Hybrid Approach: For complex problems, combine multiple modes:
- Use Research Mode for information gathering
- Apply Diagnostic Mode for problem identification
- Use Generic Pipeline for final decision synthesis
Processing Stages
- Rapid Assessment: Quick preliminary evaluation
- Detailed Analysis: In-depth examination of options
- Cross-Validation: Verification against multiple criteria
- Optimization: Refinement based on goals
- Integration: Combine with memory-stored models
Memory Operations
- Query memory system for similar past decisions
- Compare current model with historical models
- Identify patterns and recurring themes
- Integrate successful elements from previous models
- Update model based on outcomes of past decisions
Implementation Requirements
- Execute thinking model framework in sequence
- Integrate with memory system for continuous learning
- Balance speed and accuracy based on context
- Document decision-making process for future reference
- Store refined models in memory for ongoing improvement
- Allow for customization based on problem domain
- Enable comparison between different thinking approaches
- Support iterative refinement of the model
- Enable Skill Integration: Extract and incorporate best practices from skill implementations
- Maintain Feedback Loop: Ensure bidirectional learning between thinking model and skills
- Auto-Detection: Automatically detect problem type and suggest appropriate thinking mode
- Confidence Documentation: Rate and document confidence levels for all recommendations
System Prompt Integration
When using this thinking model, incorporate the following system prompt elements:
"You are now an OpenClaw (formerly ClawDBot / Moltbot) thinking model specialist, implementing the advanced thinking model framework for enhanced decision-making.
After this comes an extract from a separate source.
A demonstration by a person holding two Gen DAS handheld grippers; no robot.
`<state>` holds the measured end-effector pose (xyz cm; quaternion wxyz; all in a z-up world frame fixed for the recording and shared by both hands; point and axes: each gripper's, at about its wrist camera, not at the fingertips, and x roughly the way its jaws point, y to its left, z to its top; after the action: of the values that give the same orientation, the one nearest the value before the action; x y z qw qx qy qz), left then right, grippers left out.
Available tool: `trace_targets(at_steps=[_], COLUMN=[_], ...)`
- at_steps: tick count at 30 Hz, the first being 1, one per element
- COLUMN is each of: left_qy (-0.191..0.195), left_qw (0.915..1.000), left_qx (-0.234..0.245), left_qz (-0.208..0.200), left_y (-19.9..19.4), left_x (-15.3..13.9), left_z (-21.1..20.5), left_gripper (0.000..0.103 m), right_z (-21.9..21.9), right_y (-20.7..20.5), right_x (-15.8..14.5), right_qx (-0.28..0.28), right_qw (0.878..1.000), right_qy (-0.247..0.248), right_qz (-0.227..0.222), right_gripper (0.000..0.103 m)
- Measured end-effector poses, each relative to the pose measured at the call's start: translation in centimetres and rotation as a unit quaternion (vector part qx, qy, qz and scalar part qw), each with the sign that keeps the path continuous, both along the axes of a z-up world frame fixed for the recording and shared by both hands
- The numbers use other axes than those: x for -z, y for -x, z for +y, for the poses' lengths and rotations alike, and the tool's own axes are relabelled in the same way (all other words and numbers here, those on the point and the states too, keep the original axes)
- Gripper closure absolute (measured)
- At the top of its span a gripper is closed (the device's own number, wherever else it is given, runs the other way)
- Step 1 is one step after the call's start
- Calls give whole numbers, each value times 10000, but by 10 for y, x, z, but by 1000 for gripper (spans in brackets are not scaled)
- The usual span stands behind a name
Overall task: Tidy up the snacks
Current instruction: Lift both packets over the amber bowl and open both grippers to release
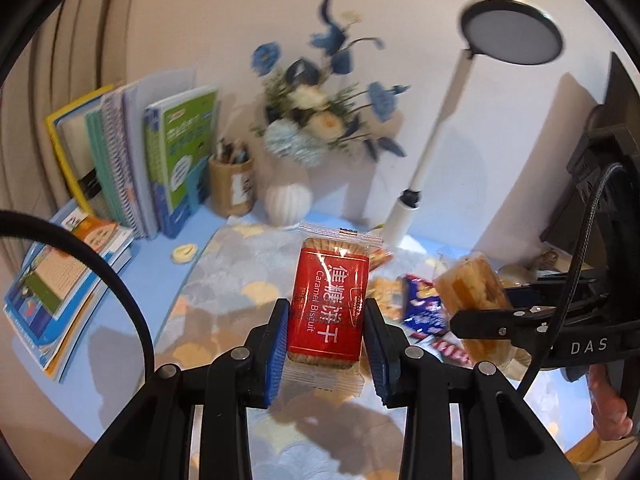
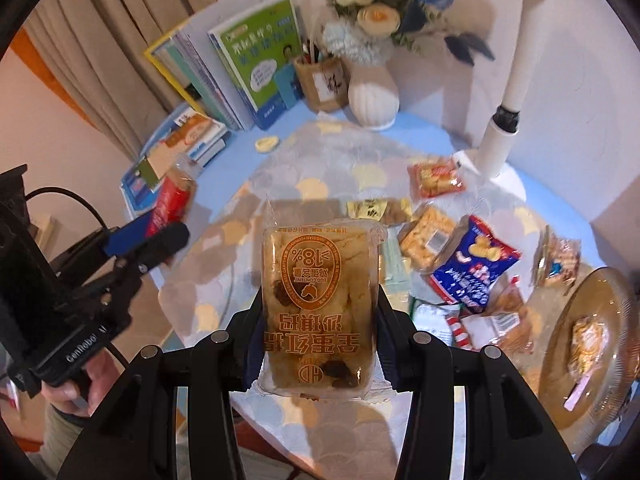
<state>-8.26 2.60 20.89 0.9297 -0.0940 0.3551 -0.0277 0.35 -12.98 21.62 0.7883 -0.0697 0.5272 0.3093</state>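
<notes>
My left gripper (image 1: 325, 344) is shut on a red caramel biscuit packet (image 1: 330, 304) and holds it above the patterned mat. It also shows in the right wrist view (image 2: 170, 204), at the left. My right gripper (image 2: 318, 328) is shut on a clear packet of brown egg pastry (image 2: 318, 308); this packet appears in the left wrist view (image 1: 472, 296) at the right. Several loose snack packets lie on the mat: a blue bag (image 2: 474, 264), an orange-red packet (image 2: 438, 178) and a cracker packet (image 2: 426, 240). A glass plate (image 2: 612, 380) at the right holds one wrapped snack (image 2: 588, 344).
Upright books (image 1: 160, 160), a flat stack of books (image 1: 60, 288), a pen holder (image 1: 232, 188), a white vase with blue flowers (image 1: 288, 200) and a white desk lamp (image 1: 404, 216) stand along the back. A black monitor (image 1: 592, 184) is at the right.
</notes>
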Motion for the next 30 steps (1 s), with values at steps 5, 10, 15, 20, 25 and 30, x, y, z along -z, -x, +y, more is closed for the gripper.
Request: trace_targets(at_steps=[5,10,15,20,25,30], left_qy=[-55,-194,-320,-332,-141,-33], left_qw=[9993,9957,9882,9772,9651,9542], left_qx=[354,899,1498,2077,2546,2871], left_qz=[-68,-52,89,302,596,845], left_y=[-10,-31,-54,-78,-95,-106], left_x=[-7,-11,-7,5,20,32], left_z=[-40,-97,-158,-224,-271,-309], left_gripper=[69,69,69,69,69,69], right_z=[-42,-109,-193,-285,-355,-397], right_y=[2,-4,-6,-3,8,13], right_x=[-9,-15,-13,-3,0,23], right_qx=[342,1014,1919,2895,3651,4103], right_qw=[9992,9935,9784,9550,9283,9094], right_qy=[-209,-511,-757,-620,-658,-685], right_qz=[-72,-123,-158,-202,-269,24], right_gripper=[58,58,58,58,58,58])
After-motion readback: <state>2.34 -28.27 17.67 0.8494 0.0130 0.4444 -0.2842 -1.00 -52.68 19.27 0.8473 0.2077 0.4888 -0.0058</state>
Apply the structured cognitive processing pipeline while balancing speed and accuracy based on the specific requirements of each situation. Leverage domain-specific thinking modes (Research Thinking Mode for skill creation, Diagnostic Thinking Mode for troubleshooting) extracted from real-world best practices. Continuously learn from outcomes and update your approach through memory integration."
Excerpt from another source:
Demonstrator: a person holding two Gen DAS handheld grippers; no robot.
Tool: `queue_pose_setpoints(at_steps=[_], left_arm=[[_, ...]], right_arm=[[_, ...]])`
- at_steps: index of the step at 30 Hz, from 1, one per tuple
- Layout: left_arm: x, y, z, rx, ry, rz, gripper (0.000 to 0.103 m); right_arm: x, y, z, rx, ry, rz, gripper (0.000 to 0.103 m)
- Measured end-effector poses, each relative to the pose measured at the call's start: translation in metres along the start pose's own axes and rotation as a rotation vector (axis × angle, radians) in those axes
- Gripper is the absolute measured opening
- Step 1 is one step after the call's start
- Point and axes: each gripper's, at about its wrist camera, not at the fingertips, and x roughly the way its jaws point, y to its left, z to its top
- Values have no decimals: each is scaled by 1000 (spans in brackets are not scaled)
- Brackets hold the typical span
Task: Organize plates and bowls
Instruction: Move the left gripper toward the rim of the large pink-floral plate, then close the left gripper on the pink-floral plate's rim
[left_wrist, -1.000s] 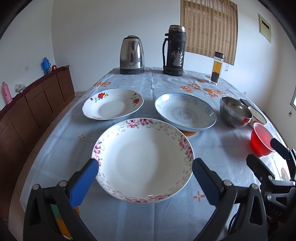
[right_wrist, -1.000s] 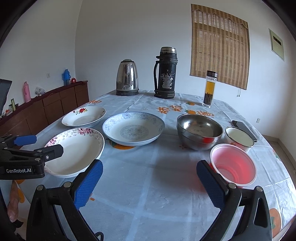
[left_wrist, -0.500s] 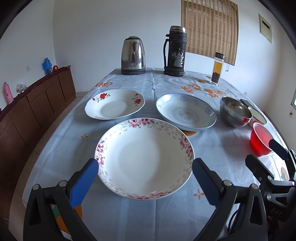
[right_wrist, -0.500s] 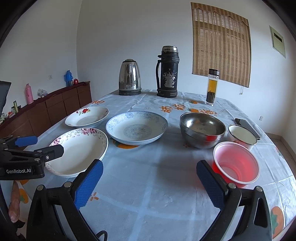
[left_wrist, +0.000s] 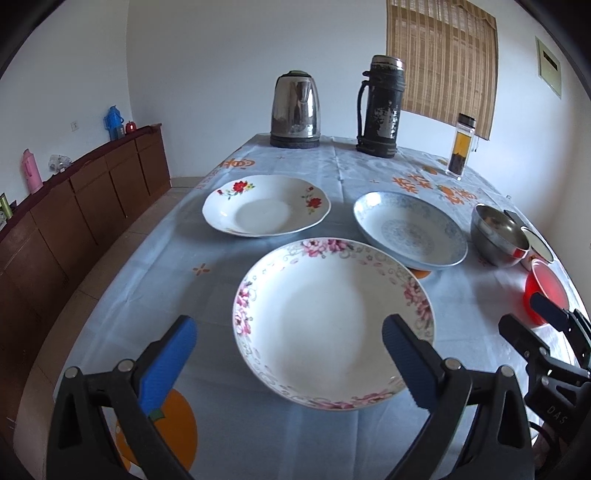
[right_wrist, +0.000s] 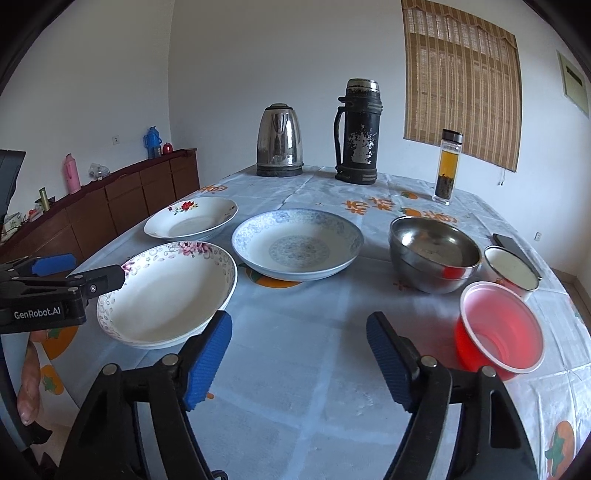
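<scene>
Left tool (left_wrist: 288, 350) hangs with its blue pads spread wide, nothing between them, above the near rim of the big white plate with the pink flower border (left_wrist: 332, 317). That plate sits on the bench (left_wrist: 184, 258), which wears a pale blue cloth with orange prints. Beyond it lie the white plate with red flowers (left_wrist: 266, 205) on the left and the blue-patterned plate (left_wrist: 410, 229) on the right, the three close together but apart.

Right tool (right_wrist: 299, 354) is also spread wide and empty, over bare cloth between the pink-bordered plate and the translucent red plastic bowl (right_wrist: 498, 328). This view gives the bowls properly: the steel bowl (right_wrist: 434, 253) just behind the red one, and a small white enamel bowl (right_wrist: 511, 266) tucked beside both, with a dark flat object (right_wrist: 511, 245) at its far edge. In the left view those bowls are squeezed to the right margin.

Both views catch the steel kettle (right_wrist: 279, 140), the black flask (right_wrist: 358, 133) and the glass tea bottle (right_wrist: 448, 166) along the far end. Only the right view shows the left tool from the side, level with the pink-bordered plate's rim.
</scene>
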Motion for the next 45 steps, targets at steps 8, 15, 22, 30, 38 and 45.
queue_pose_setpoints(at_steps=[8, 15, 22, 30, 38, 45], left_arm=[[38, 32, -3, -66, 88, 25, 76], [52, 41, -3, -91, 112, 25, 61], [64, 43, -1, -91, 133, 7, 41], [64, 37, -1, -72, 123, -26, 19], [64, 34, 0, -64, 97, -19, 13], [61, 33, -2, -60, 77, -12, 13]], right_arm=[[42, 21, 10, -15, 83, 113, 49], [69, 34, 21, -35, 137, 149, 37], [90, 43, 21, -51, 198, 175, 21], [94, 47, 22, -77, 220, 179, 17], [95, 47, 22, -83, 216, 175, 16], [91, 50, 22, -99, 191, 165, 15]])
Cognitive Application Guidelines
- ✅ Apply the multi-stage cognitive processing pipeline systematically
- ✅ Adjust the balance between speed and accuracy based on problem complexity
- ✅ Leverage memory integration to compare with previous similar decisions
- ✅ Use the speed optimization strategies when time is constrained
- ✅ Employ accuracy enhancement techniques for critical decisions
- ✅ Document the decision-making process for future learning
- ✅ Auto-detect problem type and apply appropriate domain-specific thinking mode
- ✅ Extract lessons from skills to continuously improve the thinking model
- ✅ Maintain feedback loop between thinking model and skill implementations
Enhanced Prompt for Skill Creation Context
When creating skills, activate Research Thinking Mode:
"When creating skills or features, follow the Research Thinking Mode: 1) Query memory for similar past creations, 2) Consult official documentation, 3) Research public solutions on ClawHub/GitHub, 4) Compare best practices, 5) Synthesize and output structured solution. Apply the output template: 【Final Recommended Solution】→【File Structure Preview】→【Complete File Content】."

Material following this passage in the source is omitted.